#### Task description:
Beginning at the line containing "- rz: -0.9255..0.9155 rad" in the material below and ending at the line containing "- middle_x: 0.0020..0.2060", return each line exactly and add nothing.
┌──
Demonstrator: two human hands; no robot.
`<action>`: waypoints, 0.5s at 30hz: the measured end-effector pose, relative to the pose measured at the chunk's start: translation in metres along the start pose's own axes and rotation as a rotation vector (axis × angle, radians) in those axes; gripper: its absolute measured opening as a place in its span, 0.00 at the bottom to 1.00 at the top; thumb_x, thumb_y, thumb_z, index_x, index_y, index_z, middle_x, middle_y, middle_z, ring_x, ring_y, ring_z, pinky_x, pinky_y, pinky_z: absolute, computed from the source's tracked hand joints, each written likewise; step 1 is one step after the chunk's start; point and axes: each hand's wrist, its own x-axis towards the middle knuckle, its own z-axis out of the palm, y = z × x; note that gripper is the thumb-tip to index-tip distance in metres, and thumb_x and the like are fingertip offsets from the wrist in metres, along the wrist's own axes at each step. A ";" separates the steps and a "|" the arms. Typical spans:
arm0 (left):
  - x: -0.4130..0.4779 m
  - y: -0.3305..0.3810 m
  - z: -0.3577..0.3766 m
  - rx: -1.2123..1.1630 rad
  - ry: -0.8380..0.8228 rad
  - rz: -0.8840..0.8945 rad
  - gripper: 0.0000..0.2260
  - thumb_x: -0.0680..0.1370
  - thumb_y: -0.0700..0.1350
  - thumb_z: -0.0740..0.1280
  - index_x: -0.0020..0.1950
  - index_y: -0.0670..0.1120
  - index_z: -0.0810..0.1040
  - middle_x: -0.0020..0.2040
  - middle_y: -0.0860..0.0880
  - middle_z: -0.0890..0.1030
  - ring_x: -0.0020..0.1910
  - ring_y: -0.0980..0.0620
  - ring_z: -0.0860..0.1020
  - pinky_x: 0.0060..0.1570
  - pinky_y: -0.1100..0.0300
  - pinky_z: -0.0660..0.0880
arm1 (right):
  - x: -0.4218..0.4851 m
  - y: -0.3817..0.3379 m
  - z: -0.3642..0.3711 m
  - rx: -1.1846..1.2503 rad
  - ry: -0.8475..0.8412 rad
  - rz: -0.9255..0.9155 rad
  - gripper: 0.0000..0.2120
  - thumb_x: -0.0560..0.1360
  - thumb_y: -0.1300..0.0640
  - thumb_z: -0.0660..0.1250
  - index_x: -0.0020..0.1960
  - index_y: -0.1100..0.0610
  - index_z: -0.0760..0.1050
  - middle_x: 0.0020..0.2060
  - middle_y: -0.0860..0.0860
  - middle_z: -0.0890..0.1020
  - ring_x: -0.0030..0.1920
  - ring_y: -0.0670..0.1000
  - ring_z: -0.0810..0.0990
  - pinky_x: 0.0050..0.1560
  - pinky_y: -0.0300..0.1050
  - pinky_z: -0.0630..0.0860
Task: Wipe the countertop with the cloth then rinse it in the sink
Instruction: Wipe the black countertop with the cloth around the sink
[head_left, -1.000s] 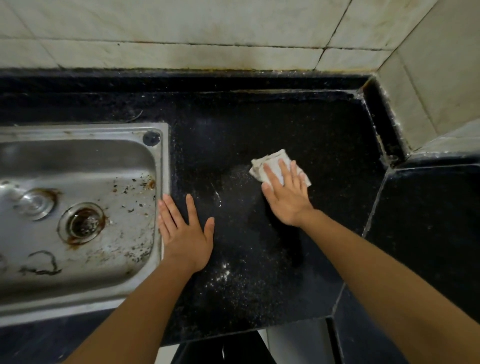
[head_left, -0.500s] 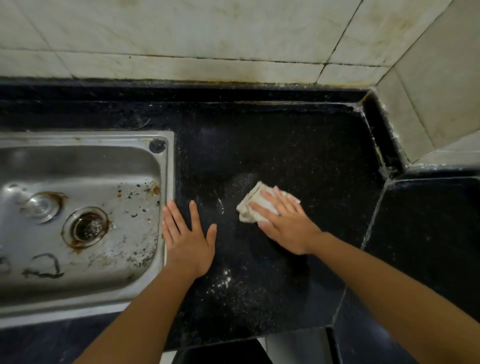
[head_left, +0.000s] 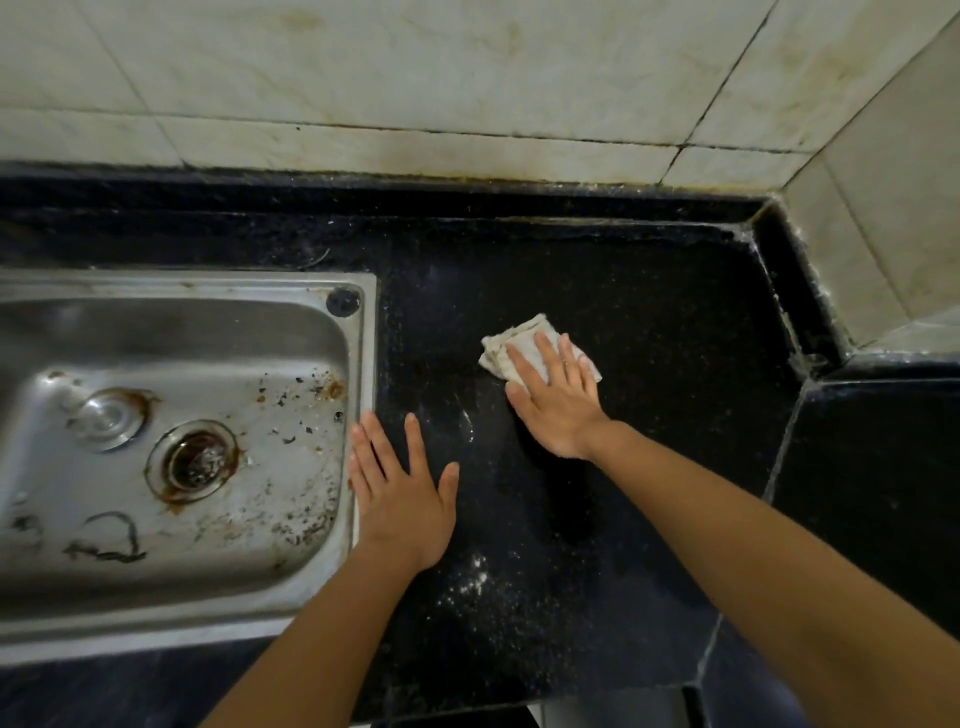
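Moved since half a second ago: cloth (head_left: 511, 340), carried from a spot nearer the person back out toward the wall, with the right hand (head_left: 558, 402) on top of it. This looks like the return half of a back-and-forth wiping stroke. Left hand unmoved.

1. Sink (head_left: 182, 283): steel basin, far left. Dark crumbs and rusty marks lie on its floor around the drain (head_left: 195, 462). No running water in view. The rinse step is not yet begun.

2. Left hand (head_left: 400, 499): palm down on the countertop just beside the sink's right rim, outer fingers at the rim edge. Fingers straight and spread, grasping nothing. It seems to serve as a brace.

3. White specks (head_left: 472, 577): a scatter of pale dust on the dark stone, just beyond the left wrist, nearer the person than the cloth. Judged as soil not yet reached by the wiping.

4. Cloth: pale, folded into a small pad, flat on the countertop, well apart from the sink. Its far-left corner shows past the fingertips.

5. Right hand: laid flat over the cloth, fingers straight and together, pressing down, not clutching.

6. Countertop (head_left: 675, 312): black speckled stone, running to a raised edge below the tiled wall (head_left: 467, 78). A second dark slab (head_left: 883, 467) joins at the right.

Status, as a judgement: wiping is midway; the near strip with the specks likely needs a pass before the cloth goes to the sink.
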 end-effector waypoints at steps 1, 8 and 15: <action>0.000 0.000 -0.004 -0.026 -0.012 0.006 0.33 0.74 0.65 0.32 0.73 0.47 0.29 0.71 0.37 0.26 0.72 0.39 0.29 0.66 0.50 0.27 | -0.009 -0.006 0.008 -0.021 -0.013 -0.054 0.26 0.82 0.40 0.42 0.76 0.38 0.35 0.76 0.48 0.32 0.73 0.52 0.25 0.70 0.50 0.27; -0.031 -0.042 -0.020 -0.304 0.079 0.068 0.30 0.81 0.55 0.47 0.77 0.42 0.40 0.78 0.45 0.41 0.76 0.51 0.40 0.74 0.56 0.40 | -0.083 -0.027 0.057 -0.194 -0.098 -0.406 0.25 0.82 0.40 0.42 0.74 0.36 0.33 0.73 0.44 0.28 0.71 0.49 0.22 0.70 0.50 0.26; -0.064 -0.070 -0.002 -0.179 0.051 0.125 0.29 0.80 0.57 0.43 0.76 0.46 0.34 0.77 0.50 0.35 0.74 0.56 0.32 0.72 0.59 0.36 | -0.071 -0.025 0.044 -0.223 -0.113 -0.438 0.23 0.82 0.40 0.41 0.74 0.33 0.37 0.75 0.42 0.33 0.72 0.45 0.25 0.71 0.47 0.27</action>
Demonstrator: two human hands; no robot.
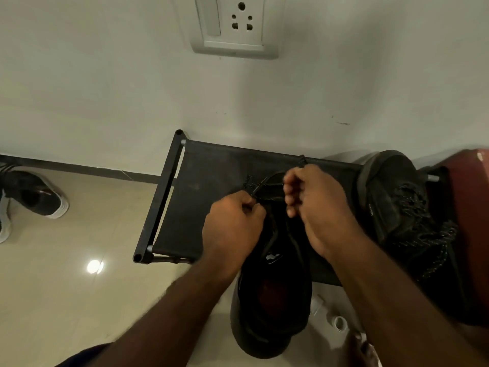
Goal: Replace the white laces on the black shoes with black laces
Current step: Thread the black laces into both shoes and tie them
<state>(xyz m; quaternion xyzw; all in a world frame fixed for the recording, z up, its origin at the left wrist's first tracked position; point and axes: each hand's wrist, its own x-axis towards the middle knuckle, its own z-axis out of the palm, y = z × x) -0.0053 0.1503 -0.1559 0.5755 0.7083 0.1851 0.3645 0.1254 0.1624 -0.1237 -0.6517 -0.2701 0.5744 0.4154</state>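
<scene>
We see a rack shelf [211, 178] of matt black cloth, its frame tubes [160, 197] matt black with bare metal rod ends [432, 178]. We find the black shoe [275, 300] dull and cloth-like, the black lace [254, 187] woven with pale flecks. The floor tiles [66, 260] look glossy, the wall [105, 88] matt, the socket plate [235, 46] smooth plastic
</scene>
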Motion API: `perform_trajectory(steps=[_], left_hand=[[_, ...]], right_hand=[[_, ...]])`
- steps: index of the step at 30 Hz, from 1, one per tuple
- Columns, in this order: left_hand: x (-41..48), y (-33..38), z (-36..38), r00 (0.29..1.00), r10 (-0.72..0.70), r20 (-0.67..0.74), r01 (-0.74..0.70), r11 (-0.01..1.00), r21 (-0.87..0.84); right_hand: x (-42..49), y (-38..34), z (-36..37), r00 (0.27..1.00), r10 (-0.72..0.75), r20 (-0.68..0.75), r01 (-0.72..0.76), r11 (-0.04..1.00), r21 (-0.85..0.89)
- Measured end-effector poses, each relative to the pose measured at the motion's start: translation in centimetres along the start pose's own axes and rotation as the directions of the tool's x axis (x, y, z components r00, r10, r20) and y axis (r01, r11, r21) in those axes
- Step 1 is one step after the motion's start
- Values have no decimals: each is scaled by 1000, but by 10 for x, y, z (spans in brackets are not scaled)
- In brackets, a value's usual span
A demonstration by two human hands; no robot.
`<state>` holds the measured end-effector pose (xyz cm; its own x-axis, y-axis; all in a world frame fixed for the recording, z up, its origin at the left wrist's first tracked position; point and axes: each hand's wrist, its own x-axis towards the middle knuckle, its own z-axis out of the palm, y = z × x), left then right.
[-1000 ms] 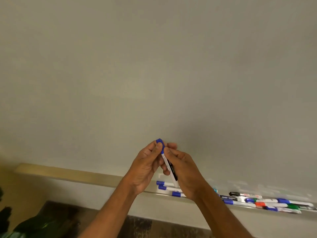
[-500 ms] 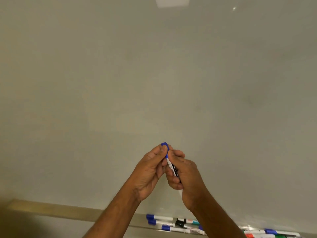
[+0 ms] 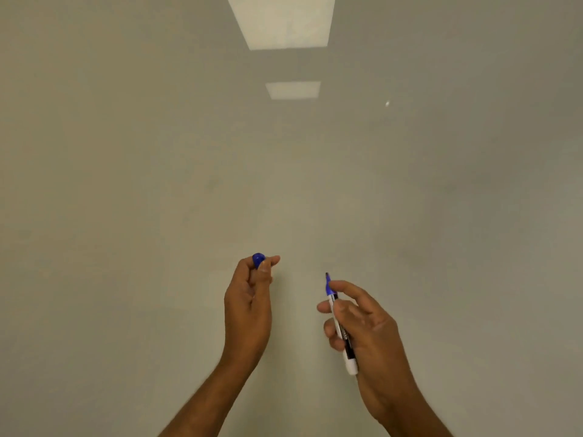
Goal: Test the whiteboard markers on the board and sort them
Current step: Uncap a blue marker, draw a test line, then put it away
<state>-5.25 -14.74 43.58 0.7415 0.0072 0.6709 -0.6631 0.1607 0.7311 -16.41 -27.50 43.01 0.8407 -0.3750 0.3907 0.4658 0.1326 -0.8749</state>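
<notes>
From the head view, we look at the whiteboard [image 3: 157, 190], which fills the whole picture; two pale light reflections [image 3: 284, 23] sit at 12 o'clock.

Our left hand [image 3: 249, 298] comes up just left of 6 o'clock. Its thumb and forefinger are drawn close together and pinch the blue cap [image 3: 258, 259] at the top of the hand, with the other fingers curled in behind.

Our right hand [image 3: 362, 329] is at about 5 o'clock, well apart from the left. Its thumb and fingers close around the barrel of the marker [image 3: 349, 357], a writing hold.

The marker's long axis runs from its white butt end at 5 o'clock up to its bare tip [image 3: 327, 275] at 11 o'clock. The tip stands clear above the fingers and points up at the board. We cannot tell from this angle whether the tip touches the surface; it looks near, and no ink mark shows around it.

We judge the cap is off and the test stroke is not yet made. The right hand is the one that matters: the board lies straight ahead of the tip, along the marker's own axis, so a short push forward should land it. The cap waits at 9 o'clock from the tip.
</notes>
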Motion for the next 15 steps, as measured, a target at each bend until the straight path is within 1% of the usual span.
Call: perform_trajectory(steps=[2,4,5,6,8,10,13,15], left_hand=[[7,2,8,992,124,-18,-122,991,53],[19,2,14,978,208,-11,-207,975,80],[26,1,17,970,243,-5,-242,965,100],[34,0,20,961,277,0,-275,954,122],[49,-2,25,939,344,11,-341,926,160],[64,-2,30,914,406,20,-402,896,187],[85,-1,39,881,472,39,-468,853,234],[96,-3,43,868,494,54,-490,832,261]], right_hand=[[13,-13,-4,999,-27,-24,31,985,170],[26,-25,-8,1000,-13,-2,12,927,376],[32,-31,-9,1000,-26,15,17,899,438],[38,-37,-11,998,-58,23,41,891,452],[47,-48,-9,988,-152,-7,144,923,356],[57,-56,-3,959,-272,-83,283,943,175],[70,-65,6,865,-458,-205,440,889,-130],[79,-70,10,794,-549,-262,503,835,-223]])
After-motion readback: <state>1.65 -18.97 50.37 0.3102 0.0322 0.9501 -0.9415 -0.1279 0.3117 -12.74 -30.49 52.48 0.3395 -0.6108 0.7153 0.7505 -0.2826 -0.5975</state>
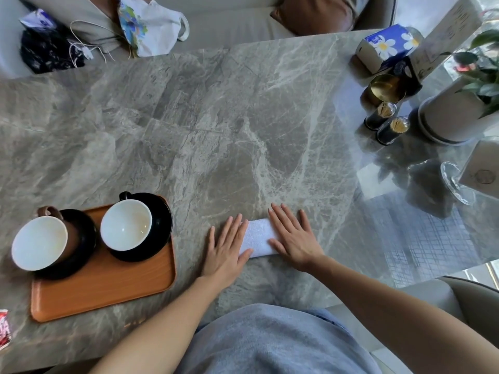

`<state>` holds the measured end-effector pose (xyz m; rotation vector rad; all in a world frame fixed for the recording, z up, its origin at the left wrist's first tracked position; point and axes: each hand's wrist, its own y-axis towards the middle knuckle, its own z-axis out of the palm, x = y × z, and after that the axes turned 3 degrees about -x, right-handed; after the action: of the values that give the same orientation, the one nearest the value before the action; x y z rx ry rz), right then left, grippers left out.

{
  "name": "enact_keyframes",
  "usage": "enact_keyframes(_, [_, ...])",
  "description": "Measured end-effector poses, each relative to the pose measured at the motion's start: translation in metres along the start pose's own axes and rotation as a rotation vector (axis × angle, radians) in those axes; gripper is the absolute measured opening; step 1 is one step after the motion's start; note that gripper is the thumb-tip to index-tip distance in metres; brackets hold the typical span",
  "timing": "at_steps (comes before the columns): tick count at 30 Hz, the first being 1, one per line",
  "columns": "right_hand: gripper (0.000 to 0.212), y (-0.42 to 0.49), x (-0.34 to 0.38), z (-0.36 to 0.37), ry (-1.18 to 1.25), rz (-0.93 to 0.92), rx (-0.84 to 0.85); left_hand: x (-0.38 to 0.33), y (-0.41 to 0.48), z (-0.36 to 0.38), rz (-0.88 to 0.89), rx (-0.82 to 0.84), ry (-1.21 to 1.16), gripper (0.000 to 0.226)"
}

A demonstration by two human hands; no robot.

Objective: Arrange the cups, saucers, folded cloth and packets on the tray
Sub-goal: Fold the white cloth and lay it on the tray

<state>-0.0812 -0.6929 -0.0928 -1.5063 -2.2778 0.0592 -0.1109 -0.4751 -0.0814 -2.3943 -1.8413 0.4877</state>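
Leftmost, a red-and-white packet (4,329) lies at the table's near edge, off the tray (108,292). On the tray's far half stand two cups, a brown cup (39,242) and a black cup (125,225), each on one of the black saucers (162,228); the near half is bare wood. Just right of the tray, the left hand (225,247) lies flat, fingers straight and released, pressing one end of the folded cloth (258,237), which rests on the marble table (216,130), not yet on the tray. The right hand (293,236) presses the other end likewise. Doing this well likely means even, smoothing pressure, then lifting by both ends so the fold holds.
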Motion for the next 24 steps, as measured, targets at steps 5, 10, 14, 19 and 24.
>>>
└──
#### Completed task:
  - rz: -0.9255..0.9155 rad
  - gripper: 0.0000..0.2120
  - thumb_x: -0.0560..0.1360
  - thumb_y: -0.1300..0.0640
  - thumb_z: -0.0660..0.1250
  - index_x: -0.0020..0.1960
  - index_y: -0.1100..0.0610
  - index_z: -0.0760..0.1050
  - middle_x: 0.0020..0.2060

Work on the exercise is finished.